• Data below
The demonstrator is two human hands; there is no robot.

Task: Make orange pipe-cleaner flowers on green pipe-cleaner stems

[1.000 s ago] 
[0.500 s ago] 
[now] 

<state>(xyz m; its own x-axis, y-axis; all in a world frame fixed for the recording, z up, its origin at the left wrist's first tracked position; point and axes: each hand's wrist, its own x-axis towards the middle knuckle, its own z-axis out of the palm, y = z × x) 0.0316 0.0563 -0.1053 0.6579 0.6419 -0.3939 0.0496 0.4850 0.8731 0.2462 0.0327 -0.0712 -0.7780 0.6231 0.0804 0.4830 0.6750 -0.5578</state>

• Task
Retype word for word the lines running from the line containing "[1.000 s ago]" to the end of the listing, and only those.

• Solution to the exercise
[1.000 s ago] 
[0.500 s ago] 
[now] 

<state>(xyz m; its own x-axis, y-axis; all in a world frame fixed for the recording, z up, its origin at the left wrist's first tracked position; point and axes: each hand's wrist, its own x-axis towards the middle knuckle, its own z-axis out of the palm, y = z × x) 0.0316 0.0563 -0.1053 0.6579 0.6419 -0.3939 0.0496 0.4850 0.8731 0.2462 0.0327 -0.0712 -0.7780 0.6231 0.0804 0.4830 0.6750 -0.5578</state>

Nothing else belongs to the answer.